[Task statement] Find all the lines in the material below with the word "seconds", and copy them.
*** Data shown Section Begins ***
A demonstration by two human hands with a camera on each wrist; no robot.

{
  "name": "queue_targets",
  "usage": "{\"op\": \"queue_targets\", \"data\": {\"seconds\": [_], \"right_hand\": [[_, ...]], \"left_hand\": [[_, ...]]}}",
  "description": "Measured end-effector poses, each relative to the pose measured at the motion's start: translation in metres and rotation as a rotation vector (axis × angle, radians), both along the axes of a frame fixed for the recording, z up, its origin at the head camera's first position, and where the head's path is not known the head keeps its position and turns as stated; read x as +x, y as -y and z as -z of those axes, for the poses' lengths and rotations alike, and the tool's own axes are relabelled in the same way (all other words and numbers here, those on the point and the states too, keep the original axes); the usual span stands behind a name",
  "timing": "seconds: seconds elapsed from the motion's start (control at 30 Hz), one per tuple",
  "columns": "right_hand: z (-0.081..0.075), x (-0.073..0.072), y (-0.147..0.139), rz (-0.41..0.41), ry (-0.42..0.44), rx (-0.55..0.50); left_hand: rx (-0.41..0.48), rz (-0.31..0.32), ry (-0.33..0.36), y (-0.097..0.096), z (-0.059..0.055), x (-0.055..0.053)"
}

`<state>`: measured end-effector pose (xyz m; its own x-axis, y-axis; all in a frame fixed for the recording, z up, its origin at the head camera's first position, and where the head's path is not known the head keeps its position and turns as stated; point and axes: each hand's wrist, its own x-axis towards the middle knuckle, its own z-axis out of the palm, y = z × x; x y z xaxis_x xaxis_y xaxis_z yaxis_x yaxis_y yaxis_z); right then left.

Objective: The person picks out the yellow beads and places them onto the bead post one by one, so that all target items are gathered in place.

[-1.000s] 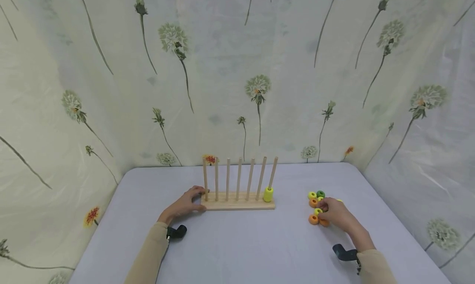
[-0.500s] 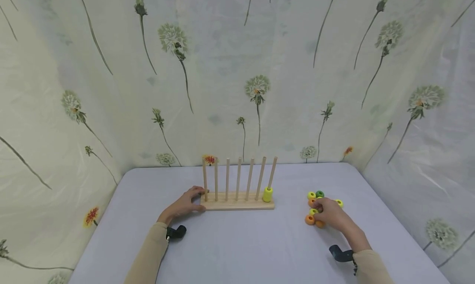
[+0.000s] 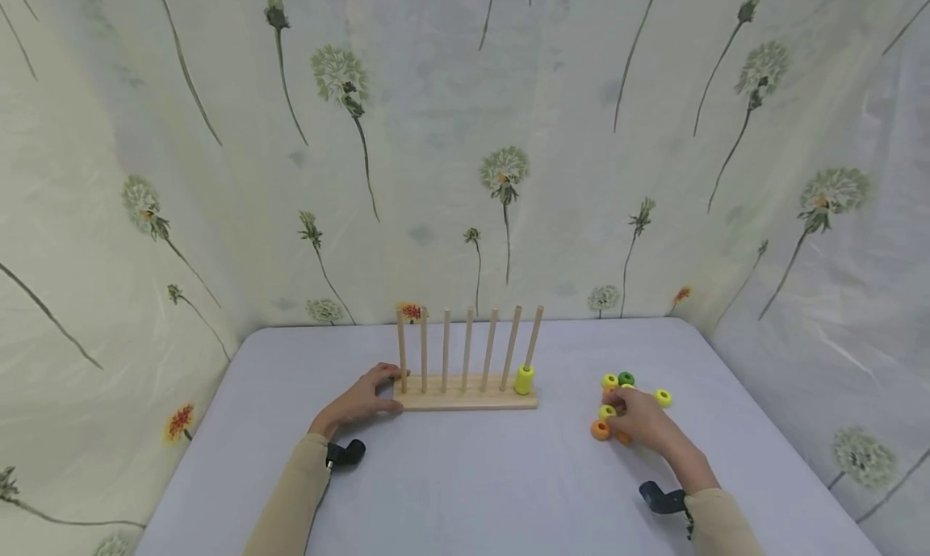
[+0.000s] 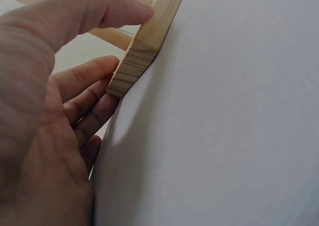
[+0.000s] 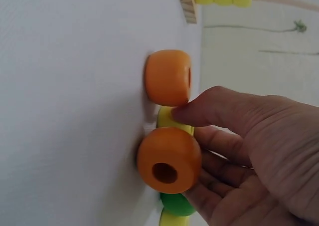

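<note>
At left end of wooden rack (image 3: 462, 401), left grip (image 3: 360, 399) pinching it; right grip (image 3: 643, 418) pinching yellow bead (image 3: 607, 411) beside orange bead (image 3: 600, 431).

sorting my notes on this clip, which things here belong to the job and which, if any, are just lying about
Likely part of the job:
wooden peg rack, gripped by the left hand
stacked yellow beads on its end peg
loose orange beads, loose yellow beads and green bead, around the right hand

Just surroundings:
white tabletop
dandelion-print sheet
black wrist cameras
</note>
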<state>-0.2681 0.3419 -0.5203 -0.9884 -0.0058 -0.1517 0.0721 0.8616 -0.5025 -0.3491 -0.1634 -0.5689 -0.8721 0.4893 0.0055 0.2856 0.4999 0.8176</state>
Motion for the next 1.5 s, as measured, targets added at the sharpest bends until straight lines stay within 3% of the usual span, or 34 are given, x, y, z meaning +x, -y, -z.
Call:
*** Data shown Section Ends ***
[Reply]
  "usage": "{\"op\": \"queue_targets\", \"data\": {\"seconds\": [_], \"right_hand\": [[_, ...]], \"left_hand\": [[_, ...]]}}",
  "timing": "seconds: seconds elapsed from the motion's start (control at 30 Hz), one per tuple",

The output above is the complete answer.